▶ ACTIVITY: As soon as the line containing "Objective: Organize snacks" appears, start repeating lines exactly and continue to the end of the entries; please skip pictures.

▶ DATA FOR PROCESSING:
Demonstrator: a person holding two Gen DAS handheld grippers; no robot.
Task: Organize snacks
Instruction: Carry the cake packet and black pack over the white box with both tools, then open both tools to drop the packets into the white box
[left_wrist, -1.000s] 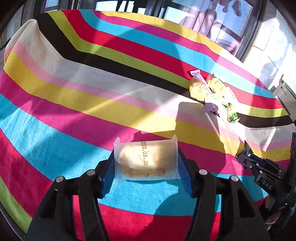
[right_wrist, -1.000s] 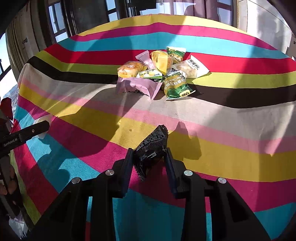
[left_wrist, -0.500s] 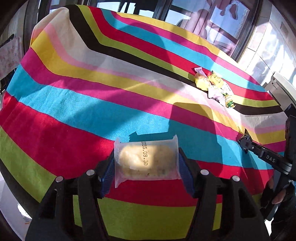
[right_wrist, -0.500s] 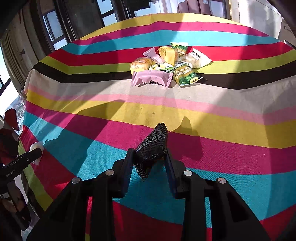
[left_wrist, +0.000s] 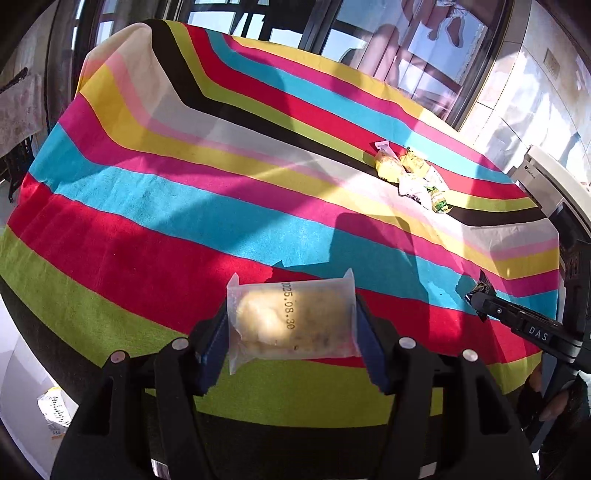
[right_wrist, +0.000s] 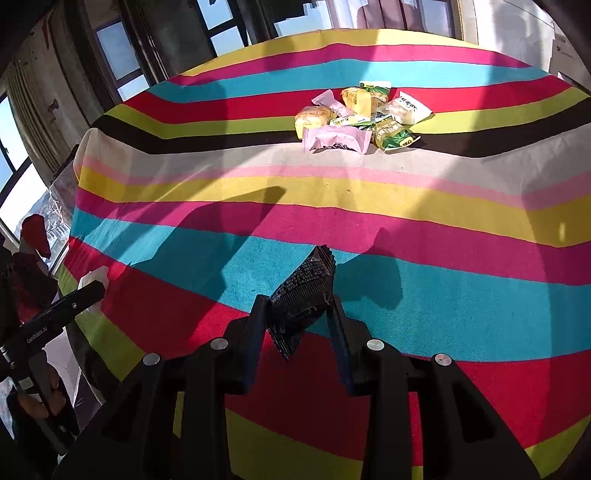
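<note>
My left gripper (left_wrist: 291, 325) is shut on a clear-wrapped yellow cake (left_wrist: 291, 319) stamped with a date, held above the near edge of the striped tablecloth (left_wrist: 184, 206). My right gripper (right_wrist: 297, 314) is shut on a black snack packet (right_wrist: 303, 291), held over the red and blue stripes. A pile of snacks (right_wrist: 360, 118) lies far across the table: pink, green, yellow and white packets. The same pile shows small at the right in the left wrist view (left_wrist: 412, 177). The right gripper also shows at the right edge of the left wrist view (left_wrist: 480, 295).
The table's near edge and the floor show below the left gripper, with a packet on the floor (left_wrist: 55, 410). Windows and a chair stand behind the table. The left gripper's arm (right_wrist: 55, 314) shows at the left of the right wrist view.
Both grippers have pulled back from the pile toward the near edge of the table, each still holding its snack. The pile now looks smaller and farther.
</note>
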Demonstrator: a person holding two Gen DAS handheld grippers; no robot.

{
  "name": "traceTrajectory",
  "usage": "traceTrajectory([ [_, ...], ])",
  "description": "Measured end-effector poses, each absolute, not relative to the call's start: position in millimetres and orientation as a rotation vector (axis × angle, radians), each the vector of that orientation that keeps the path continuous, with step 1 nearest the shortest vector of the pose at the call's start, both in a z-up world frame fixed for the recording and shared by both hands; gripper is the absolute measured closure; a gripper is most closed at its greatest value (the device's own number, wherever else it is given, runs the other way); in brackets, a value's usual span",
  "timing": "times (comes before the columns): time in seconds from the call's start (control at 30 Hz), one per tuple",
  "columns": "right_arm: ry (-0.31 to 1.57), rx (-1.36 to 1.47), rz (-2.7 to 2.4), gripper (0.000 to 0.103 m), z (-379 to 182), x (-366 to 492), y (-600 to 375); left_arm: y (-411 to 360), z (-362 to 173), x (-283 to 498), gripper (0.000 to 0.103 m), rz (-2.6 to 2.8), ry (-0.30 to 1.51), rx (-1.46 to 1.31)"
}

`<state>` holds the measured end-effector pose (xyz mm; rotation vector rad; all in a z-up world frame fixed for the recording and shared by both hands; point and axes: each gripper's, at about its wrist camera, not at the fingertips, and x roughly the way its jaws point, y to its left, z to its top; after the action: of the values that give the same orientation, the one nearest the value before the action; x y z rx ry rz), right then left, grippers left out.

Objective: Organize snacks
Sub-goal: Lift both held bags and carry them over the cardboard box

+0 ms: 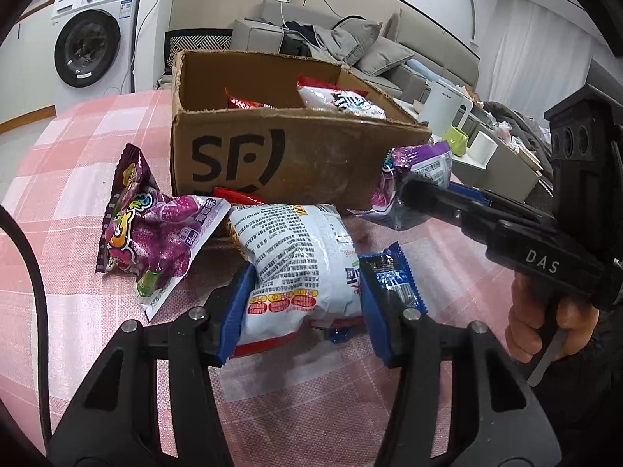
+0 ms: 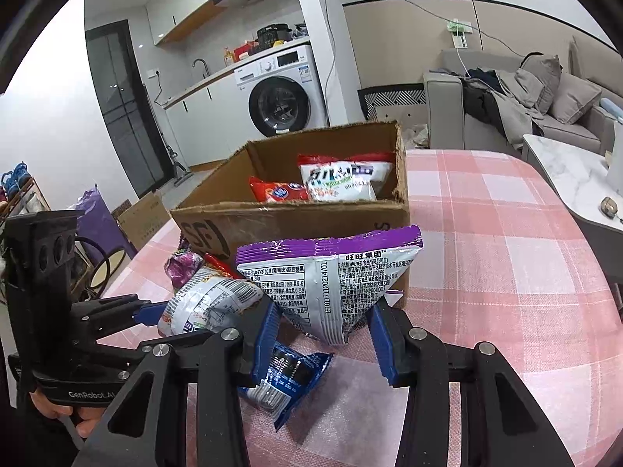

▶ RESULT:
Objective: Organize snacks
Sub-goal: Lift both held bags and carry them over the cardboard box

+0 ms: 
+0 ms: 

The response above is complete.